WORK TASK: Repeat the entire listing below exactly.
++++++++++++++++++++
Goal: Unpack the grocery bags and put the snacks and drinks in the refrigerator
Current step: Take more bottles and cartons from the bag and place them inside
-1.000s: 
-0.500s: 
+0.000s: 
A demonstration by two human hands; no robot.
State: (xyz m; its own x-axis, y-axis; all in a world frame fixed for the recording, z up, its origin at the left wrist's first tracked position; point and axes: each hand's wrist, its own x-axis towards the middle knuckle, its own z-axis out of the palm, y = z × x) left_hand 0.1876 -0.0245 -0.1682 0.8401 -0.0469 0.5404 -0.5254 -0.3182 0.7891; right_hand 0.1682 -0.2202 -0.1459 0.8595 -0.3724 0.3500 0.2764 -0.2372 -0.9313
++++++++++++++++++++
RESPONSE AREA:
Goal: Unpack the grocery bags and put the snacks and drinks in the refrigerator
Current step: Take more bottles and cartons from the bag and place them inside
-1.000s: 
-0.500s: 
+0.000s: 
A demonstration by two human hands; no robot.
State: (xyz m; its own x-axis, y-axis; all in a world frame fixed for the recording, z up, its origin at the left wrist's first tracked position; point and axes: each hand's wrist, its own x-axis towards the middle knuckle, its own z-axis out of the palm, y = z × x) left_hand 0.1876 -0.0245 -0.1682 0.8401 -0.0469 0.5404 -0.5254 -0.3182 0.7891; right_hand 0.1682 -0.2202 -0.1459 0.8595 -0.3724 0.3500 0.2764 -0.2372 -0.9313

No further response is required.